I have lots of questions to work through myself and with the community.
How can we start from where the community is - and build capacity for those goals over the next few weeks?
What are projects and community-building to put on the to-do list for next year or the distant future?
How do we build time for schoolyard-based curriculum-linked gardening into the already-packed school schedule?
What resources do we have or need in terms of funding and expertise?

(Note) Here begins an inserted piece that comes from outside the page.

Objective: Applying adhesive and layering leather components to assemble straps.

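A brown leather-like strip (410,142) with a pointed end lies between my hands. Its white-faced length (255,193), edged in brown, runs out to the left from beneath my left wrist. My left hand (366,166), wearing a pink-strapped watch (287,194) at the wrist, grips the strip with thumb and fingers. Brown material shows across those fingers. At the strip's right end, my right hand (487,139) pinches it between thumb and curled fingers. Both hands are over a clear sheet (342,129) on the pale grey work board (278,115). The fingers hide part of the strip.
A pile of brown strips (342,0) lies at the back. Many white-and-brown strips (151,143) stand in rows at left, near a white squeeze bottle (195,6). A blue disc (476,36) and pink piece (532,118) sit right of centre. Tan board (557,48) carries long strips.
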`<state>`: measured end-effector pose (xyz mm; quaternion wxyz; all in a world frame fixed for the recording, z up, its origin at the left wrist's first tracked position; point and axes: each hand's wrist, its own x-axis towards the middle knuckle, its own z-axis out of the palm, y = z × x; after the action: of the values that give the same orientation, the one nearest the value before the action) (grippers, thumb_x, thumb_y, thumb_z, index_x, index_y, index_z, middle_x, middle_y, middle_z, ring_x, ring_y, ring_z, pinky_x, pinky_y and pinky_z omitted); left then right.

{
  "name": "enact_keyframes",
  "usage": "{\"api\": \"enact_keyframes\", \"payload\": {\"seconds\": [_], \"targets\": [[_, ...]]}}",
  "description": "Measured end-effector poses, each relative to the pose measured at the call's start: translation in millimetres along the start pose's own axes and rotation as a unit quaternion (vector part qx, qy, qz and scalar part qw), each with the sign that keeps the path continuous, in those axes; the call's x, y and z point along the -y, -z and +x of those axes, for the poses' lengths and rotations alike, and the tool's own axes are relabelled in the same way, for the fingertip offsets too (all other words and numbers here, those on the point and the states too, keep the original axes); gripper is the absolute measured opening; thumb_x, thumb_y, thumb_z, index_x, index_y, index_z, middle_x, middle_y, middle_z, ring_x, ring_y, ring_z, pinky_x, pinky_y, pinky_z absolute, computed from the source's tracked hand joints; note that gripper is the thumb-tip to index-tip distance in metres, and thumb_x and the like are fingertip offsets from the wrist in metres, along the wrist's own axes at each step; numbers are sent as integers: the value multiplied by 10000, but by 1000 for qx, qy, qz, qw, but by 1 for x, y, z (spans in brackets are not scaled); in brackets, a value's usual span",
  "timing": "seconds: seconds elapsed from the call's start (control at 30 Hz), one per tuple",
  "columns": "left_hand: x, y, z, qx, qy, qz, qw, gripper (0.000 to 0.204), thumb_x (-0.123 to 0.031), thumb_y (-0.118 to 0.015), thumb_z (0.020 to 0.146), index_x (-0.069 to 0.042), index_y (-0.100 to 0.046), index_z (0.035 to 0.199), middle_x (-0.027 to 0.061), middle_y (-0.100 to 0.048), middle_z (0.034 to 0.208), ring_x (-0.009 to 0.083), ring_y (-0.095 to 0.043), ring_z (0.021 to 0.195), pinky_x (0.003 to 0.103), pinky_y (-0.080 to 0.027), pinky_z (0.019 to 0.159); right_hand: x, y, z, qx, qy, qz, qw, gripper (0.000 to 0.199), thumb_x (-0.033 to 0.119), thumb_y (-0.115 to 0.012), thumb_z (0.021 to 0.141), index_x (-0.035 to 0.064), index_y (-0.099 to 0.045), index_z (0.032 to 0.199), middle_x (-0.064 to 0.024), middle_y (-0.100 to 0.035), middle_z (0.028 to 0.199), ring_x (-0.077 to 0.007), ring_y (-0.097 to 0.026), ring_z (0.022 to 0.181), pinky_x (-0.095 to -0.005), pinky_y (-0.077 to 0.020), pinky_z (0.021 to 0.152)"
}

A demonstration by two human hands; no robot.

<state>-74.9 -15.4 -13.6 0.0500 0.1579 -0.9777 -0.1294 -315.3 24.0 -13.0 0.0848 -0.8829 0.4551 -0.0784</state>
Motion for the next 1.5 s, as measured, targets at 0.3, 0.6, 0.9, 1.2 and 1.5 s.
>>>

In the fall various projects began. The principal, lead science teacher and I met and discussed and surveyed the grounds several times. I made an inventory and site assessment. I met three key parents interested in supporting outdoor learning and I built connections to the PTA, presented to the PTA on growing sustainability and outdoor learning. The PTA had already budgeted for an annual clean up by a landscape contractor, and also funding for Outdoor Learning and my position. An Eagle Scout undertook to gravel the pathway to the big willow oak tree. The teaching platform was repaired by facilities. I talked to custodians, and met and worked with teaching staff to discover what they were already doing, and would like to do, and to define a few projects utilizing different areas of the courtyard and grounds. I took all classes outside to learn, and I made a couple of sample signs to demonstrate potential using QR Codes and graphics.

Logic Model planning
This week in the spring, I sketched out a "logic model" starting with outcomes/outputs of various current and potential projects and worked back to our continuing assessments, and the partners and resources needed for each project. Based on my fall site and class assessments, this week I revisited designs and wrote spring plant lists.

Jamestown Courtyard
Site and Plant Assessment
Today I am out in the courtyard with a volunteer parent for our first spring maintenance session. First of all we take stock of the courtyard after the winter snow. It is windy today and I enjoy listening to the breeze in the huge willow oak tree in the center of the courtyard.
Again lots of questions: What's new since the snow? What needs doing now for a 'spring clean up' prior to planting? What can the students do when they come out in small groups to learn next week?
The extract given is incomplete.